Artigo

Faixa de apoio a Vini Jr. no estádio Santiago Bernabeu, em Madrid - Foto: Javier Soriano

O tigre na floresta

Cacá Diegues - Jornal O Globo - 11 de junho de 2023

Não há motivo algum para considerarmos os costumes de outros povos superiores aos nossos, seja no futebol, seja em outro hábito qualquer de cada sociedade


Durante a semana os responsáveis pela correspondência do jornal andaram recebendo bilhetes de protesto em relação a meu artigo sobre o que aconteceu com Vinícius Jr. na Espanha, durante uma partida de futebol. A queixa principal era a de que eu não havia assinalado com precisão precisa a cidade onde Vinícius havia nascido e começado sua carreira vitoriosa de craque.

Acho que esse não é o assunto mais importante nessa história, tanto faz. Só pode interessar mesmo a quem pouco se importa com o que aconteceu com o atacante mais recentemente.

Vou portanto voltar a esse assunto e deixar a viagem de Ubiratã, o Tupinambá de Rafael Pinotti, para a semana que vem.

No fundo, o aspecto político do que Vini sofreu é o que nos interessa, sobretudo como ele reagiu à discriminação de que foi vítima. E nosso craque do Real Madrid se comportou de forma impecável, não importa onde ele tenha nascido.

O escritor nigeriano Wole Soynka tem um pensamento que ilustra bem o que diríamos sobre o caso: às vezes “podemos, como o tigre, apenas nos impor na floresta”. E, independentemente de seus motivos, Vini Jr. simplesmente se impôs na floresta!

Já disse e repito: não foi apenas a cor da pele que surpreendeu a torcida que enfrentava o time de Vini Jr. Uma torcida que tem consagrado vários heróis da mesma cor, no futebol ou em outra atividade (como, por exemplo, o craque do basquete americano Lebron James), além de outros jogadores do próprio futebol vindos de várias partes do mundo para jogar em times locais, como é costume na Espanha e na Europa em geral.

Foi sobretudo o costume desconhecido da dancinha para comemorar o gol de seu time, uma dancinha da qual Vinícius estava cansado de tomar a iniciativa desde que havia jogado no Flamengo carioca. O que irritou o frequentador espanhol foi portanto um costume cultural a que ele não estava acostumado. Uma reação à cultura que não era a sua, não era conhecida do torcedor.
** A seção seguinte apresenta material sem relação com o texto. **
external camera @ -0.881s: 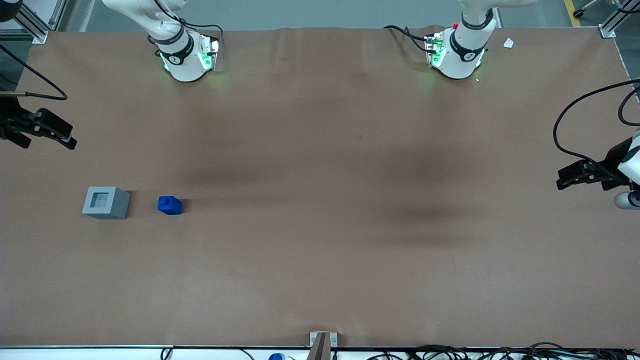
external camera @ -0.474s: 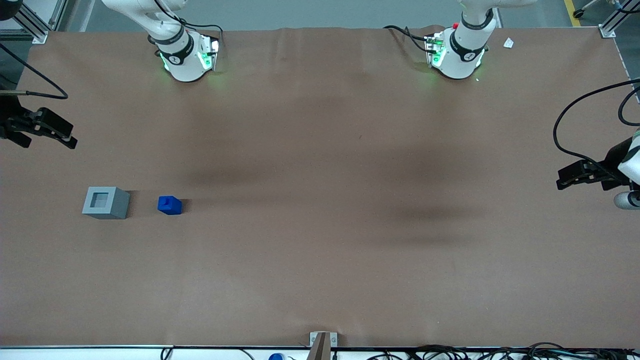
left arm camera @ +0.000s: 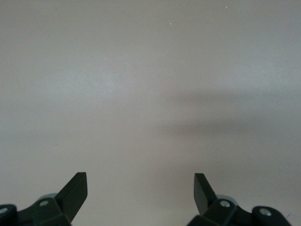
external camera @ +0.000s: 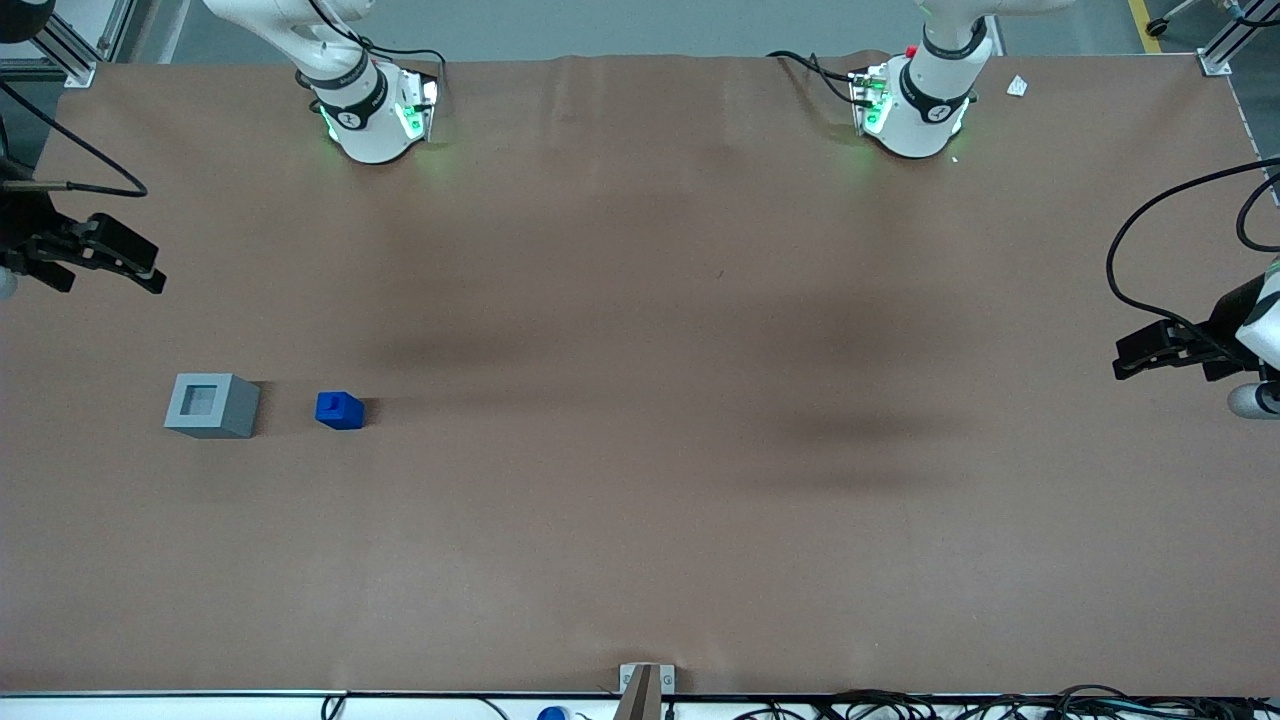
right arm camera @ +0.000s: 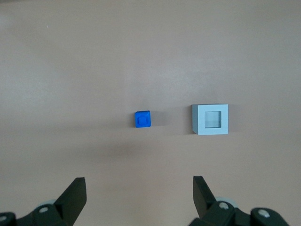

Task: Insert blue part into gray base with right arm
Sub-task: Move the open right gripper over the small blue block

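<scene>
The blue part [external camera: 339, 410] stands on the brown table with its stud up, beside the gray base [external camera: 211, 404], whose square recess faces up. Both also show in the right wrist view: the blue part [right arm camera: 142, 118] and the gray base [right arm camera: 210, 119], a short gap apart. My right gripper [external camera: 140, 268] hangs open and empty at the working arm's end of the table, high above the surface and farther from the front camera than both blocks. In the wrist view its fingers [right arm camera: 139, 186] stand wide apart with nothing between them.
The two arm bases [external camera: 372, 115] [external camera: 915, 105] stand at the table's back edge. A black cable [external camera: 70, 165] loops near my gripper. A small bracket [external camera: 646, 680] sits at the table's front edge.
My right gripper has shifted slightly toward the middle of the table. The blocks have not moved.
</scene>
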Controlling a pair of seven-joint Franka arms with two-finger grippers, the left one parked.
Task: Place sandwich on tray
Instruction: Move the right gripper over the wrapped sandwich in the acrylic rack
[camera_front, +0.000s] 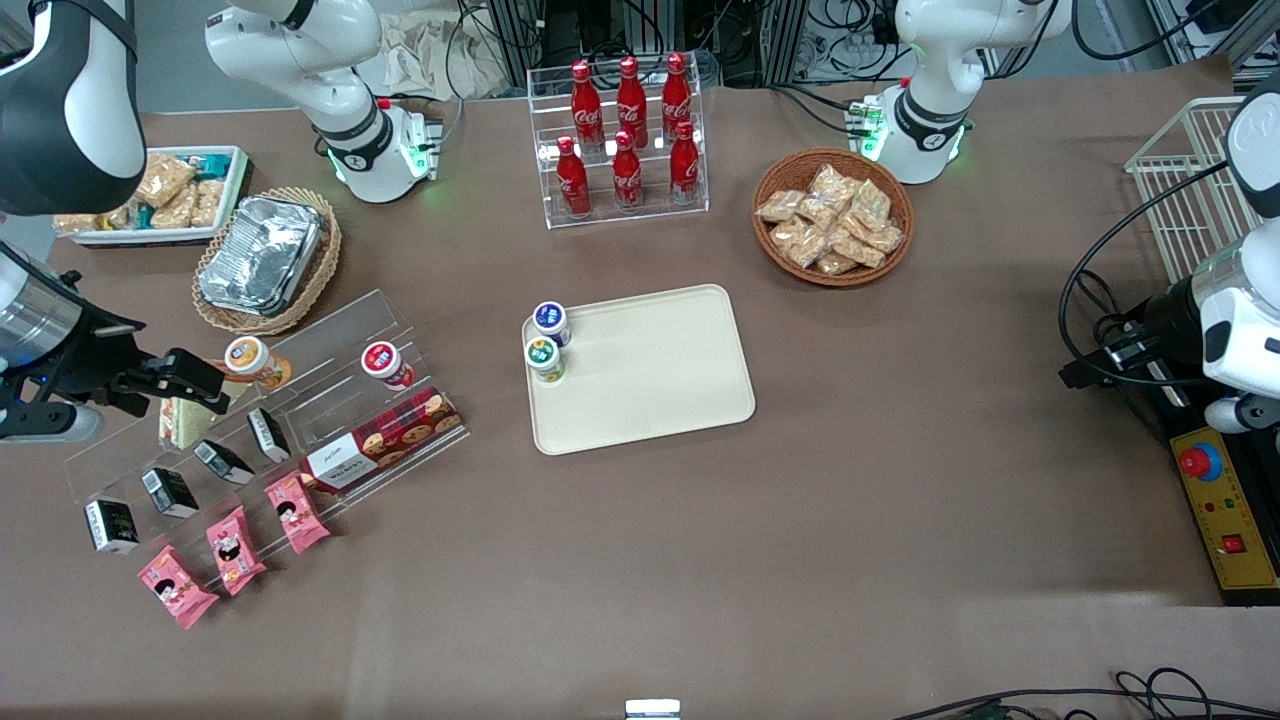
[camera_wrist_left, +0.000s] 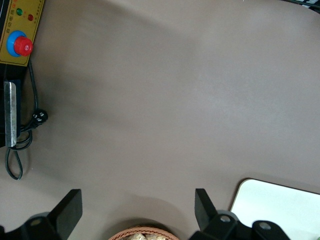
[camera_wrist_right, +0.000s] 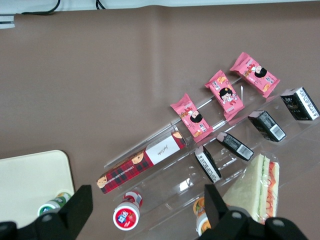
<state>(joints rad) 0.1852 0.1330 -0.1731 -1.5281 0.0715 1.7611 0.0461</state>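
The working arm is round and white with black rings and a shiny silver part — green lights glow at its base. Its pincer (camera_front: 170, 385) is black.

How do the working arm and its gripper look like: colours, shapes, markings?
The working arm has glossy white rounded shells, black joint bands and a green light at its base. Its gripper, above the sandwich, is matte black and angular, on a silver cylindrical wrist.

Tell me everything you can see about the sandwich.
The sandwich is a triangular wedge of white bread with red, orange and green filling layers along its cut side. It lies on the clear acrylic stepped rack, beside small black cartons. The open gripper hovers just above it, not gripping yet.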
É essa a novidade a que as sociedades dominantes no mundo, sobretudo a europeia, têm que se acostumar, essa suprema diferença entre nossos povos. Não nos comportamos como eles e eles não se comportam como nós. Não há motivo algum para considerarmos os costumes desses povos superiores aos nossos, seja no futebol, seja em outro hábito qualquer de cada sociedade.

Essa constante antidemocrática deu aos colonizadores europeus uma sensação equivocada de superioridade em relação aos indígenas encontrados no Novo Mundo. E, ao mesmo tempo, um sentimento de inferioridade desses povos locais que se submeteram à falsa superioridade.

A dancinha de Vini Jr., que tanto irritou os torcedores do Valencia e outros cidadãos espanhóis que não a quiseram entender e aceitar a tradição que não conheciam, corresponde exatamente a tudo que gente como os atuais pensadores indígenas tentam agora nos explicar (quanto tempo perdido!).

No prefácio de “O Bangüê nas Alagoas”, Gilberto Freyre nos diz o que esses autores nos esclarecem hoje. Ali, o grande antropólogo nordestino escreve que esse é “um sistema de que ninguém consegue separar a formação do Brasil”.

E é isto o que só nos importa neste episódio.